* _WHAT IS EXPECTED_: Check each line of the material below for "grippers", then copy the ones that contain it.
== Segment start ==
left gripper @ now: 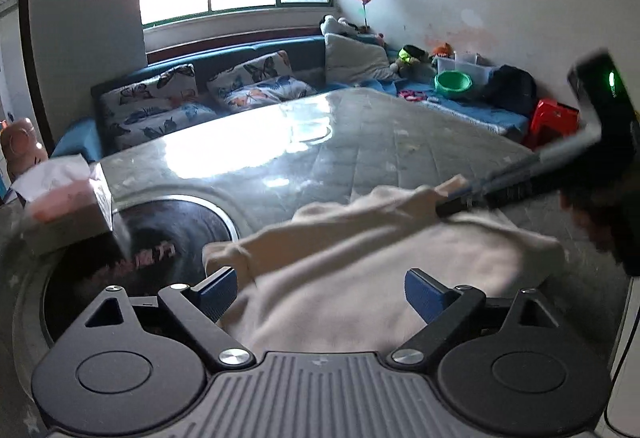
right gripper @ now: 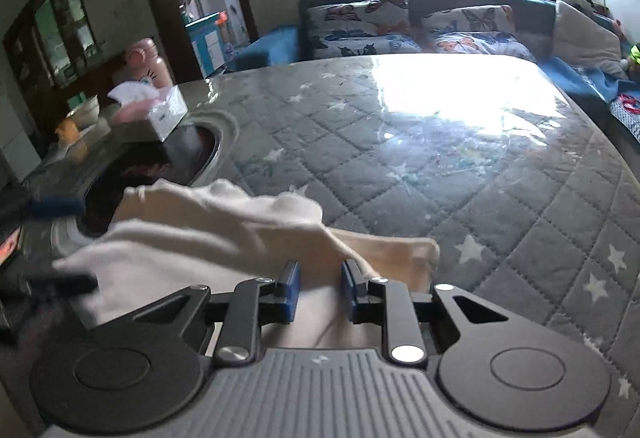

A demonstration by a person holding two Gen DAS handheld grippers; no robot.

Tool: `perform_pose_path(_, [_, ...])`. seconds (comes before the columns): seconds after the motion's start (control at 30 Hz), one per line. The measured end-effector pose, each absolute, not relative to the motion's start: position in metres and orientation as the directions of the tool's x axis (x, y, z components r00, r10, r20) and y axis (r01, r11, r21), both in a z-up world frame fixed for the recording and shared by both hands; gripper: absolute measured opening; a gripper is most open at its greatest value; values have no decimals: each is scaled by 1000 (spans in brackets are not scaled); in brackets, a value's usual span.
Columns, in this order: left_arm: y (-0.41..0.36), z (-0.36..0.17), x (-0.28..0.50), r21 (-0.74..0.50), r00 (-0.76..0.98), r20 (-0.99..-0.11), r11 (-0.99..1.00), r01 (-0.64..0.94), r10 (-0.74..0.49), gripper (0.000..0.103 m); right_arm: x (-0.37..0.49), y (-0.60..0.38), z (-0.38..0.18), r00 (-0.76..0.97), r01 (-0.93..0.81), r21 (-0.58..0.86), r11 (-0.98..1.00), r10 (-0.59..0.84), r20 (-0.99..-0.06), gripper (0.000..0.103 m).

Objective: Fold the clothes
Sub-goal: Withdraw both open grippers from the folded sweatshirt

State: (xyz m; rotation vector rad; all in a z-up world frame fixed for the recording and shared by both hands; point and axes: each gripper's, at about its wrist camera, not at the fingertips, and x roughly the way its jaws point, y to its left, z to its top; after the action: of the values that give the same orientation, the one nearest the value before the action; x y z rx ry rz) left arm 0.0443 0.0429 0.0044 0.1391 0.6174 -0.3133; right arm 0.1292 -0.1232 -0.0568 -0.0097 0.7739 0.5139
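A cream garment (left gripper: 360, 258) lies bunched on the quilted grey tabletop (right gripper: 460, 166), spreading from the centre toward six o'clock in the left wrist view. The left hand-held gripper (left gripper: 320, 296) is released, its blue pads wide apart above the cloth. The right hand-held gripper (right gripper: 320, 292), entering the left wrist view from three o'clock, is nearly closed with a fold of the garment between its pads; a tissue box (left gripper: 64, 206) sits at nine o'clock.

My left gripper (left gripper: 316, 292), black with blue pads, points downward with its jaws spread wide and nothing pinched between them. My right gripper (right gripper: 318, 288), of the same build, angles down too, its jaws narrowed onto cream cloth.
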Motion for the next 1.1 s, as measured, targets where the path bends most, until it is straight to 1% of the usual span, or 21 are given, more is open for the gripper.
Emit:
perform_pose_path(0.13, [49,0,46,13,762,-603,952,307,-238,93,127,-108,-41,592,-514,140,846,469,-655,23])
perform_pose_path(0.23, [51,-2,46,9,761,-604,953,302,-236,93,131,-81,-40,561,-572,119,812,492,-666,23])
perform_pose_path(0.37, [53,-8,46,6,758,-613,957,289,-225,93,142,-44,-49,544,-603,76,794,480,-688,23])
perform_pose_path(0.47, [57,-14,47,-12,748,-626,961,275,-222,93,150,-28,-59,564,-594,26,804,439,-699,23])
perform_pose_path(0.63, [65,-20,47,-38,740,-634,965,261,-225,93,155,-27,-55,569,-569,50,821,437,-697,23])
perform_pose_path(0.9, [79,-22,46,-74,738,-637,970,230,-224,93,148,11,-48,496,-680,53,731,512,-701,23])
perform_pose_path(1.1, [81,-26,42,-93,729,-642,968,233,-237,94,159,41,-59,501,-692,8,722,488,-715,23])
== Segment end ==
* _RESPONSE BOX_:
A demonstration by a person holding two Gen DAS handheld grippers; no robot.
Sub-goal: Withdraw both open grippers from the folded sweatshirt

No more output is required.